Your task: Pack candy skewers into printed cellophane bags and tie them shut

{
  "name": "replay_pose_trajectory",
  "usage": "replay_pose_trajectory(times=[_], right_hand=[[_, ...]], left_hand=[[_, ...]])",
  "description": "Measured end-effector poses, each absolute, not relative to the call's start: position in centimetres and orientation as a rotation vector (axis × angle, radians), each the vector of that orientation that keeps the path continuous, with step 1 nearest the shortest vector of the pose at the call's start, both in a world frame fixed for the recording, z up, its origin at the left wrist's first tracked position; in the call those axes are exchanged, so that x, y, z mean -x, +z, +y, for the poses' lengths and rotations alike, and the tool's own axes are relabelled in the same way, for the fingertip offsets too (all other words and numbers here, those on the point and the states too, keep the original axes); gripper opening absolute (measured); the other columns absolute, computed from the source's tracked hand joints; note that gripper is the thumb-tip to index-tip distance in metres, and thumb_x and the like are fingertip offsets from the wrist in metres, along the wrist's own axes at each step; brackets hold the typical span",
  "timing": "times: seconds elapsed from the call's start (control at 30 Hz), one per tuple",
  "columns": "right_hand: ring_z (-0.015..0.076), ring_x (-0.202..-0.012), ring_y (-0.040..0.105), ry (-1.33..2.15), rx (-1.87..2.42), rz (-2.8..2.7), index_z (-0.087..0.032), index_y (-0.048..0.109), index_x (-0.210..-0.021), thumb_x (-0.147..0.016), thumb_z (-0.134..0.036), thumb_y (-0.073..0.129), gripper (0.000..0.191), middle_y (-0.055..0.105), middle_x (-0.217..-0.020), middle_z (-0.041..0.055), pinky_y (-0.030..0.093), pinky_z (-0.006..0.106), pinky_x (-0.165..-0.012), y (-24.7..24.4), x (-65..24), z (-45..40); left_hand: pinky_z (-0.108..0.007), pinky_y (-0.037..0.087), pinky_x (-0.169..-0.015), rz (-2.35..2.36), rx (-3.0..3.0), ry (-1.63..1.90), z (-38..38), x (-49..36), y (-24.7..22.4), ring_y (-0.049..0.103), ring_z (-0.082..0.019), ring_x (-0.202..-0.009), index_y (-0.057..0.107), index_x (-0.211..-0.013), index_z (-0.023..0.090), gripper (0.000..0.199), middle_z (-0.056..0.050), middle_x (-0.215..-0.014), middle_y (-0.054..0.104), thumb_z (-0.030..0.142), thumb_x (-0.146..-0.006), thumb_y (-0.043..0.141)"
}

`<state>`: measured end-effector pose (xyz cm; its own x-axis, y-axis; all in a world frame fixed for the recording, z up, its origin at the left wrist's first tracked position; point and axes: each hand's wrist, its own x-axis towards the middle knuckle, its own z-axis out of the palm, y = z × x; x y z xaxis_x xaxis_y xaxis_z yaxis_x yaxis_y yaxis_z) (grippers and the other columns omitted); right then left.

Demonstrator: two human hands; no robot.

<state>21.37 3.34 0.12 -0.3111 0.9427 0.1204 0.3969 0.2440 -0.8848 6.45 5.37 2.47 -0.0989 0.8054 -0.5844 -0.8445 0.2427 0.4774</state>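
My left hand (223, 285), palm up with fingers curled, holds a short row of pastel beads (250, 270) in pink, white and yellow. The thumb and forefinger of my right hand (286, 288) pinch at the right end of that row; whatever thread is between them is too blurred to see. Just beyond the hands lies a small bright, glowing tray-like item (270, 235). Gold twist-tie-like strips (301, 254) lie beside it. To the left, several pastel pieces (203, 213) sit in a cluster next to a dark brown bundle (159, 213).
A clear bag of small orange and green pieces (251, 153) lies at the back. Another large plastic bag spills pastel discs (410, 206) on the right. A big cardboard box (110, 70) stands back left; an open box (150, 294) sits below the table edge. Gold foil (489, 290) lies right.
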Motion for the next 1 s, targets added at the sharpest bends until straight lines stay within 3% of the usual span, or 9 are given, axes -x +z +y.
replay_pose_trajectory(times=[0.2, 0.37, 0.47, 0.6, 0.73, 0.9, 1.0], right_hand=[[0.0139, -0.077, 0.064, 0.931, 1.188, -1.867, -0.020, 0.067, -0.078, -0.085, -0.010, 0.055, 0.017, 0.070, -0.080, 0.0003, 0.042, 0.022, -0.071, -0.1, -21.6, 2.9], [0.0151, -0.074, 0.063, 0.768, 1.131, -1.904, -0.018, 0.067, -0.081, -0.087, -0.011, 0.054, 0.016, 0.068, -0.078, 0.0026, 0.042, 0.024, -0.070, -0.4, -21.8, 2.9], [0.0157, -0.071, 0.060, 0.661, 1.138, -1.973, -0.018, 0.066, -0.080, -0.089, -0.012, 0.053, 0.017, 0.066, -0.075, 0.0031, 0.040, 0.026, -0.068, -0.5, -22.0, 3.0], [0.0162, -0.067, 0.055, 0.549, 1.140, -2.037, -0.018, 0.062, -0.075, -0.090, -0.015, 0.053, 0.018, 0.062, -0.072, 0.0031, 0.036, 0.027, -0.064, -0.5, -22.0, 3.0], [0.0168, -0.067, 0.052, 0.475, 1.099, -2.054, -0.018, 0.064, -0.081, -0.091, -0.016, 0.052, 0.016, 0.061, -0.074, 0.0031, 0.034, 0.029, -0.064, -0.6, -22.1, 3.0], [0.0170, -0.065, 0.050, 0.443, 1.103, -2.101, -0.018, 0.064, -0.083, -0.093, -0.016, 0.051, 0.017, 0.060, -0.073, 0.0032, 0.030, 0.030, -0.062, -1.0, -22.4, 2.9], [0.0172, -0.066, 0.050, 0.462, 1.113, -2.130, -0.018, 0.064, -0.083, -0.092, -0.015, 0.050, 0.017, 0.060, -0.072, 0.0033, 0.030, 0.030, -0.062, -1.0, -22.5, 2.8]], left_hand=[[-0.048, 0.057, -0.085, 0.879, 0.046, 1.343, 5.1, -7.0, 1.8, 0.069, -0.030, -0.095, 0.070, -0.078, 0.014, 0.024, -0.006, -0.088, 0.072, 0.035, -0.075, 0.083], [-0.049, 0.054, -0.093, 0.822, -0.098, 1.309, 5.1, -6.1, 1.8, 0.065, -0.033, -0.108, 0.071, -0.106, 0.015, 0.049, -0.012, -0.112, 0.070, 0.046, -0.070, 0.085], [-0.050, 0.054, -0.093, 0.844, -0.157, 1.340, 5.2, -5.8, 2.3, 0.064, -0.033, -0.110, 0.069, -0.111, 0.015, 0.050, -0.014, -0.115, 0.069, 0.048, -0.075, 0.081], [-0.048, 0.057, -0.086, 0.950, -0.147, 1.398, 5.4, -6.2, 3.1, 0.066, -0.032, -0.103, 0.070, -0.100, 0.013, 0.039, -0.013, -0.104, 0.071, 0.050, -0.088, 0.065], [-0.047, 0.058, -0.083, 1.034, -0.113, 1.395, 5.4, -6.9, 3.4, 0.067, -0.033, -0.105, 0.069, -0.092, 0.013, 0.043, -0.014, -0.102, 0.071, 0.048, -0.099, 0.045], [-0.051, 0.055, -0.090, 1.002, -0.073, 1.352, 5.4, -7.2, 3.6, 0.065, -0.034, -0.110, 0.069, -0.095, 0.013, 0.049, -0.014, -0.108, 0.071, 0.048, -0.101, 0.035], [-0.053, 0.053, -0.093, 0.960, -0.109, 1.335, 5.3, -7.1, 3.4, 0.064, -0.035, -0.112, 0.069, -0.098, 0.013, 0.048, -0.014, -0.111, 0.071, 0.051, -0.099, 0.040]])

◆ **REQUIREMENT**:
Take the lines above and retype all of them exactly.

◆ **EXPECTED ANSWER**:
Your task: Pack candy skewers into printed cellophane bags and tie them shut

{
  "name": "replay_pose_trajectory",
  "usage": "replay_pose_trajectory(times=[_], right_hand=[[_, ...]], left_hand=[[_, ...]])",
  "description": "Measured end-effector poses, each absolute, not relative to the call's start: position in centimetres and orientation as a rotation vector (axis × angle, radians), each the vector of that orientation that keeps the path continuous, with step 1 nearest the shortest vector of the pose at the call's start, both in a world frame fixed for the recording, z up, its origin at the left wrist's first tracked position; in the call those axes are exchanged, so that x, y, z mean -x, +z, +y, for the poses' lengths and rotations alike, and the tool's own axes are relabelled in the same way, for the fingertip offsets too (all other words and numbers here, those on the point and the states too, keep the original axes); gripper opening absolute (measured); the other columns absolute, computed from the source's tracked hand joints; note that gripper is the thumb-tip to index-tip distance in metres, and thumb_x and the like are fingertip offsets from the wrist in metres, along the wrist's own axes at each step; brackets hold the typical span",
  "timing": "times: seconds elapsed from the call's start (control at 30 Hz), one per tuple",
  "columns": "right_hand: ring_z (-0.015..0.076), ring_x (-0.202..-0.012), ring_y (-0.040..0.105), ry (-1.33..2.15), rx (-1.87..2.42), rz (-2.8..2.7), index_z (-0.087..0.032), index_y (-0.048..0.109), index_x (-0.210..-0.021), thumb_x (-0.147..0.016), thumb_z (-0.134..0.036), thumb_y (-0.073..0.129), gripper (0.000..0.191), middle_y (-0.055..0.105), middle_x (-0.217..-0.020), middle_z (-0.041..0.055), pinky_y (-0.030..0.093), pinky_z (-0.006..0.106), pinky_x (-0.165..-0.012), y (-24.7..24.4), x (-65..24), z (-45..40); left_hand: pinky_z (-0.108..0.007), pinky_y (-0.037..0.087), pinky_x (-0.169..-0.015), rz (-2.35..2.36), rx (-3.0..3.0), ry (-1.63..1.90), z (-38..38), x (-49..36), y (-24.7..22.4), ring_y (-0.049..0.103), ring_z (-0.082..0.019), ring_x (-0.202..-0.009), index_y (-0.057..0.107), index_x (-0.211..-0.013), index_z (-0.023..0.090), gripper (0.000..0.199), middle_z (-0.056..0.050), middle_x (-0.215..-0.014), middle_y (-0.054..0.104), thumb_z (-0.030..0.142), thumb_x (-0.146..-0.006), thumb_y (-0.043..0.141)"
}

`<state>`: measured end-effector pose (xyz cm; its own x-axis, y-axis; all in a world frame fixed for the recording, z up, its origin at the left wrist's first tracked position; point and axes: each hand's wrist, its own x-axis towards the middle knuckle, its own z-axis out of the palm, y = z × x; x y z xaxis_x xaxis_y xaxis_z yaxis_x yaxis_y yaxis_z) (grippers and the other columns omitted); right then left.

Demonstrator: two human hands; no robot.

<state>21.37 3.34 0.12 -0.3111 0.9427 0.1204 0.3969 0.2440 -0.8848 6.45 5.37 2.47 -0.0989 0.8054 -0.5844 -0.8445 0.2427 0.4774</state>
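My left hand (223, 285), palm up with fingers curled, holds a short row of pastel beads (250, 270) in pink, white and yellow. The thumb and forefinger of my right hand (286, 288) pinch at the right end of that row; whatever thread is between them is too blurred to see. Just beyond the hands lies a small bright, glowing tray-like item (270, 235). Gold twist-tie-like strips (301, 254) lie beside it. To the left, several pastel pieces (203, 213) sit in a cluster next to a dark brown bundle (159, 213).
A clear bag of small orange and green pieces (251, 153) lies at the back. Another large plastic bag spills pastel discs (410, 206) on the right. A big cardboard box (110, 70) stands back left; an open box (150, 294) sits below the table edge. Gold foil (489, 290) lies right.
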Motion for the next 1 s, targets added at the sharpest bends until straight lines stay within 3% of the usual span, or 9 are given, axes -x +z +y.
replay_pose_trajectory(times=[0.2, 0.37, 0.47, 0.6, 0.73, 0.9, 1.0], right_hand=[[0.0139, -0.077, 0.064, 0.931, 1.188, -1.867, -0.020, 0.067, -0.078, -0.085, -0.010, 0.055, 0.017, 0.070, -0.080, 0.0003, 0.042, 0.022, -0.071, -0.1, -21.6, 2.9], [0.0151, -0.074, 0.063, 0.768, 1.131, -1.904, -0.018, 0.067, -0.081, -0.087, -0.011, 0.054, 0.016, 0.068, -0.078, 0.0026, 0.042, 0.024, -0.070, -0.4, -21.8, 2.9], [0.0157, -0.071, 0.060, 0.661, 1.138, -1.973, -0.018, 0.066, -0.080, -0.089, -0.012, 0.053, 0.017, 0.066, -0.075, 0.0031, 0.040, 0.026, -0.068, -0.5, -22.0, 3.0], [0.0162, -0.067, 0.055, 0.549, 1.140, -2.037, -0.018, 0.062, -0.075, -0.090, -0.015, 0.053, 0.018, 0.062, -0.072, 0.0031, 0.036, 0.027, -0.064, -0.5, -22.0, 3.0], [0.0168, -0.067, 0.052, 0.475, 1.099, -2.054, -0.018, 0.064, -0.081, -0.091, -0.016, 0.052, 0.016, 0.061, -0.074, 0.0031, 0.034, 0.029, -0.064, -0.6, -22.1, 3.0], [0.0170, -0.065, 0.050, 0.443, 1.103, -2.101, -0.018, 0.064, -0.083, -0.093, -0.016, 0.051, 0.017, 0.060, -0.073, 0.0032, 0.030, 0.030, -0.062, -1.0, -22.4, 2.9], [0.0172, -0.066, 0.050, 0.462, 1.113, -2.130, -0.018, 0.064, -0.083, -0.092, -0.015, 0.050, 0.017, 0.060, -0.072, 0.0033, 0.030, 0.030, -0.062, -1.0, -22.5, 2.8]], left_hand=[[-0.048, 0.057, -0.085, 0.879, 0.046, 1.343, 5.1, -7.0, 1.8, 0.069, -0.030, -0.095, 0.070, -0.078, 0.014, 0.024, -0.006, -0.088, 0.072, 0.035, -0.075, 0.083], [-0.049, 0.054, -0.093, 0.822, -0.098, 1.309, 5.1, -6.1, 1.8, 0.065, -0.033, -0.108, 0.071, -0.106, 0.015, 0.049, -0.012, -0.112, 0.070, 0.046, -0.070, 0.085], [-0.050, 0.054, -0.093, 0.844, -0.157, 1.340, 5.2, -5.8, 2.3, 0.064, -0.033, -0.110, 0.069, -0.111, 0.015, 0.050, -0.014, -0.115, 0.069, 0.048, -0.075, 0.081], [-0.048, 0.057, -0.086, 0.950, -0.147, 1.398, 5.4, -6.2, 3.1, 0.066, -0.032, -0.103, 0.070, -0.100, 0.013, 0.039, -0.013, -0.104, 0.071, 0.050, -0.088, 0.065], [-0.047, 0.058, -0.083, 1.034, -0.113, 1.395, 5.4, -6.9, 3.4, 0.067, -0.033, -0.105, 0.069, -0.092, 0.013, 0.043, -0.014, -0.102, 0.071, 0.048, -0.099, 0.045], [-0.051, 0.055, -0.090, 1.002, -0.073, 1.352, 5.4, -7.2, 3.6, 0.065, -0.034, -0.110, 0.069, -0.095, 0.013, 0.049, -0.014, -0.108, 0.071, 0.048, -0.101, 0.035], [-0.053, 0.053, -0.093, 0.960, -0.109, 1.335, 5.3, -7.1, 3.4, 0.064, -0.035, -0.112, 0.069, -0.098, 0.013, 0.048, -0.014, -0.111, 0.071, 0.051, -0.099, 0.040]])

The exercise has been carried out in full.